Problem to work on = Pictures in the data must not be copied, but everything else should be output exactly.

Information supplied =
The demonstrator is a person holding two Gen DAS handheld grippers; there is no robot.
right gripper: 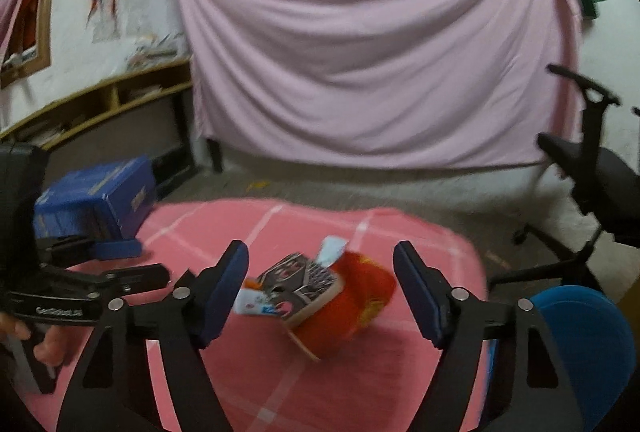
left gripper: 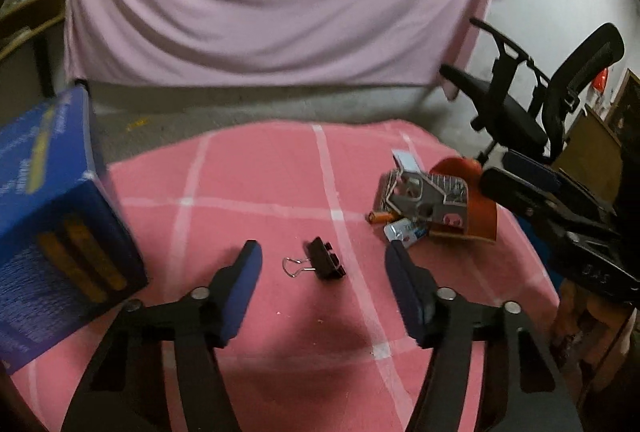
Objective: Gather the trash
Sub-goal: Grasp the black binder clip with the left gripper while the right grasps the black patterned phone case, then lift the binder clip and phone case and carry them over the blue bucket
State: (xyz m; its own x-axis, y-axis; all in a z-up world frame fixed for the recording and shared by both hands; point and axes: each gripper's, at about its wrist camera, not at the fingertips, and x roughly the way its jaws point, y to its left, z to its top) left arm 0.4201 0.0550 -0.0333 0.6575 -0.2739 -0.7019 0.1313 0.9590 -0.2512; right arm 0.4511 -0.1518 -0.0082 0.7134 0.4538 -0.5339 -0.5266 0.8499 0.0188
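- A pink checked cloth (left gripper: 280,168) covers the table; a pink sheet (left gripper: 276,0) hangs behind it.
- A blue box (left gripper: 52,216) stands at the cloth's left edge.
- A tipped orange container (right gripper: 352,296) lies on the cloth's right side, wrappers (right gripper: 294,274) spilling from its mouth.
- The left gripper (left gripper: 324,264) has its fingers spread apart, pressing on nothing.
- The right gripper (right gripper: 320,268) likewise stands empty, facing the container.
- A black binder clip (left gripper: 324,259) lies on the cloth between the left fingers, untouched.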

Result of this exercise =
The demonstrator is a person holding two Gen DAS handheld grippers; there is no robot.
right gripper: 
left gripper: 
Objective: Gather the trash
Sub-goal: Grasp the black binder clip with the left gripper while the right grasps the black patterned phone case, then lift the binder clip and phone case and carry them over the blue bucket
State: (xyz m; its own x-axis, y-axis; all in a z-up world frame fixed for the recording and shared by both hands; point and axes: each gripper's, at about its wrist camera, not at the fingertips, and x roughly the way its jaws point, y to its left, z to its top) left arm 0.4201 0.0550 -0.0333 0.6575 -0.2739 -0.7019 0.1313 0.9590 -0.2512; right arm 0.4511 -0.1518 -0.0082 0.7134 0.4538 -0.5339 -0.5266 0.8499 0.0188
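- A pink checked cloth (left gripper: 280,168) covers the table; a pink sheet (left gripper: 276,0) hangs behind it.
- A blue box (left gripper: 52,216) stands at the cloth's left edge.
- A tipped orange container (right gripper: 352,296) lies on the cloth's right side, wrappers (right gripper: 294,274) spilling from its mouth.
- The left gripper (left gripper: 324,264) has its fingers spread apart, pressing on nothing.
- The right gripper (right gripper: 320,268) likewise stands empty, facing the container.
- A black binder clip (left gripper: 324,259) lies on the cloth between the left fingers, untouched.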

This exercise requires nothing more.